Peggy A. Holloway, Omaha
Example of white blindness
Allen Thomsen’s June 19 Pulse comments regarding the closing of the 11-Worth restaurant give a perfect window into white blindness. Mr. Thomsen upends his whole argument in his last paragraph. “Everyone connected to this restaurant, customers and employees alike, has been irreparably harmed. This is blamed on a stupid, thoughtless Facebook posting, and a menu named after a Civil War general. How in the world has this harmed the demonstrators?” (Italics added).
That “stupid, thoughtless” Facebook post encouraged using lethal force against protesters. “Stupid” and “thoughtless” hardly seem strong enough adjectives to describe Tony Junior’s comments. And that menu item named after a Civil War general? Mr. Thomsen forgot to mention that the general was the commander of the Confederate Army, a man who used his significant military prowess to try and destroy the very Constitution he had pledged to defend, at the cost of hundreds of thousands of lives, and for the sole purpose of protecting the institution that enslaved millions.
“How in the world has this harmed the demonstrators,” asks Mr. Thomsen. The answer is, in every conceivable way! It is the public and private expression of such contempt for the lives of not only blacks but those of all the marginalized groups in our society.
To describe the customers and employees of 11-Worth being “irreparably harmed” by the demonstrators is not just laughable, it is obscene. The only harm they have encountered is from Mr. Caniglia’s unwillingness to apologize for the racist remarks of his son and his own use of a disgusting, racist symbol of oppression on his menu. Tell me, Mr. Caniglia, would you eat in a restaurant that had a dish named after Mussolini on the menu?

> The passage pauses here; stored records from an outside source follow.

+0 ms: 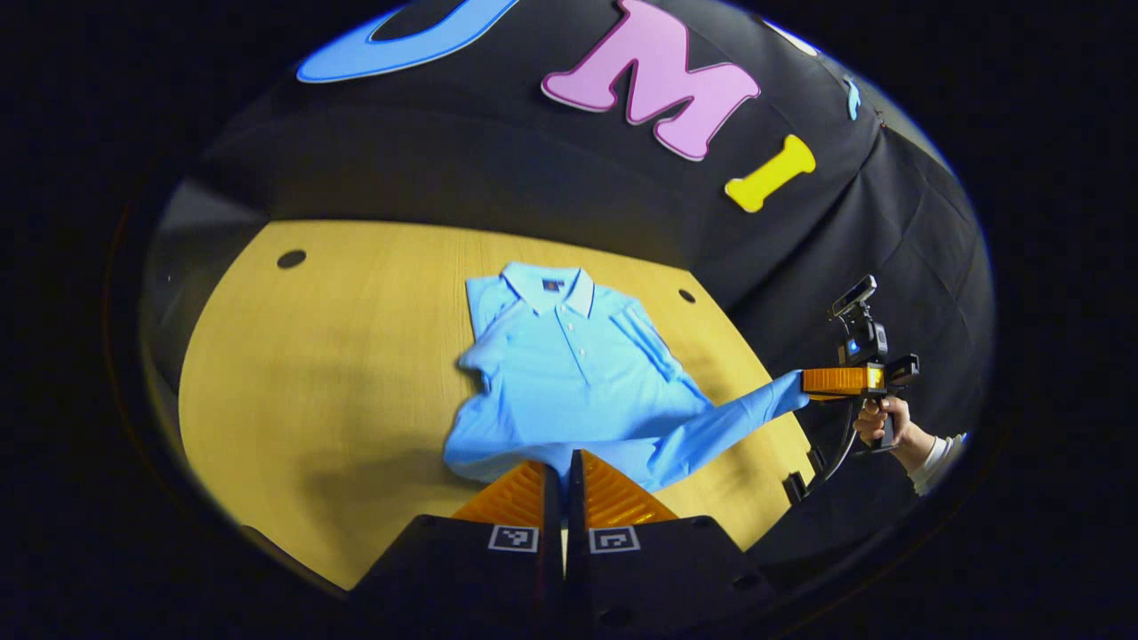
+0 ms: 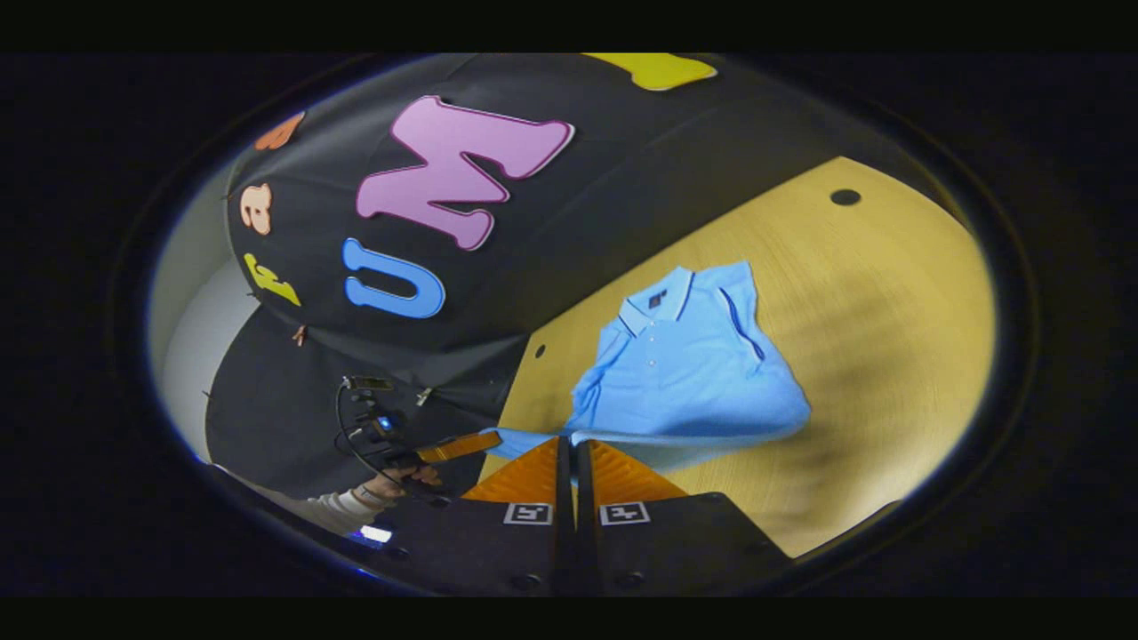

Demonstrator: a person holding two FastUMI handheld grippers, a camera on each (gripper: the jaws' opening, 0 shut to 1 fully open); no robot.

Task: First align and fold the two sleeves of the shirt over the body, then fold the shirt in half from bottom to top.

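Jaws of my left gripper are pinching shut on the sleeve of the blue shirt lying mid-table. My right gripper is clamping the cuff off the right edge. I am reading nothing off the collar label.

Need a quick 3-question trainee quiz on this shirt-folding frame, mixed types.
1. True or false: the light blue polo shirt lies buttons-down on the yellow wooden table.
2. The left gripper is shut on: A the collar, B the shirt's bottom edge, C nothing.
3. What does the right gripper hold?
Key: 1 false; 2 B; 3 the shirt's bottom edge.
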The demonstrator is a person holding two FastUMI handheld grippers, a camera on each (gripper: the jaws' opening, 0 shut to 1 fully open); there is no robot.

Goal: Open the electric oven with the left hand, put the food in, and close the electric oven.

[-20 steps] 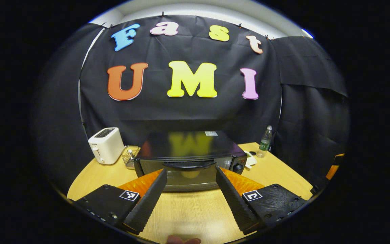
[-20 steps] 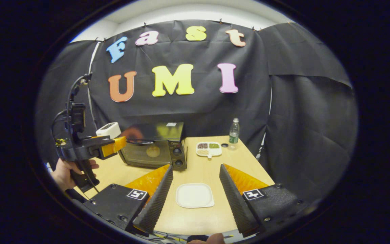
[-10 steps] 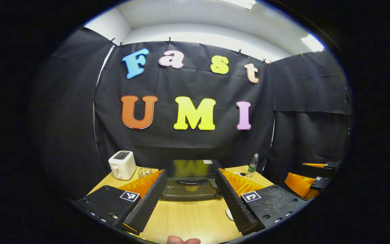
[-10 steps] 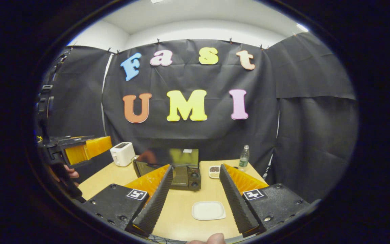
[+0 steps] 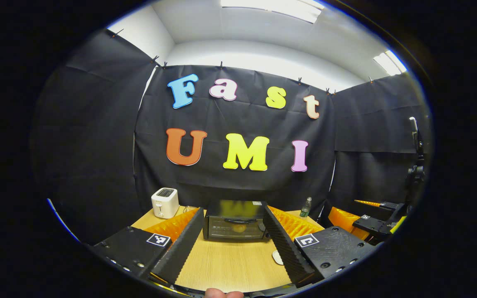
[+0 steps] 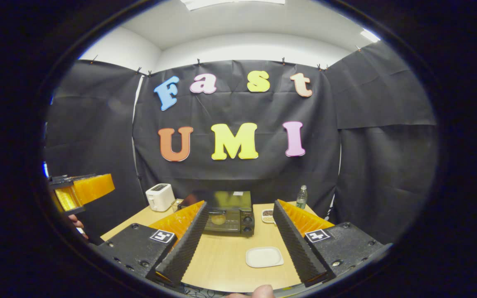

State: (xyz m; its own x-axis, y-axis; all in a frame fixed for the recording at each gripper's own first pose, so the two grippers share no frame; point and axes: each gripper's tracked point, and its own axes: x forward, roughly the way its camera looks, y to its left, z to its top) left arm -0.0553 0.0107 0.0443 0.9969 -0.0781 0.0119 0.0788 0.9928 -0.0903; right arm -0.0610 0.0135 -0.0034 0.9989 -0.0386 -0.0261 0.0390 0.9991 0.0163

Rev. Richard Lane Bailey, Plattsmouth, Neb.
The Caniglia family restaurants have been a mainstay in the Omaha community for many years. My wife and I and friends went to the 11-Worth Café for breakfast on Sunday mornings many times over the past several years, and it was always crowded. We even enjoyed waiting for a table while we chatted with others who were white, black and shades in between. The food was great and in large portions and not expensive. The wait staff was friendly and efficient and also white, black and shades in between.
We were waiting for the coronavirus to slow down before returning and are now very disappointed that we never will.
One never knows if a “peaceful protest” will actually be peaceful and safe. Just the threat of violence can be damaging to businesses where they occur. So, to protest organizer David Mitchell and your followers, you were successful in winning your feud with the Caniglia family, putting a good and popular restaurant out of business and making a number of good people unemployed. I bet you’re proud of yourselves.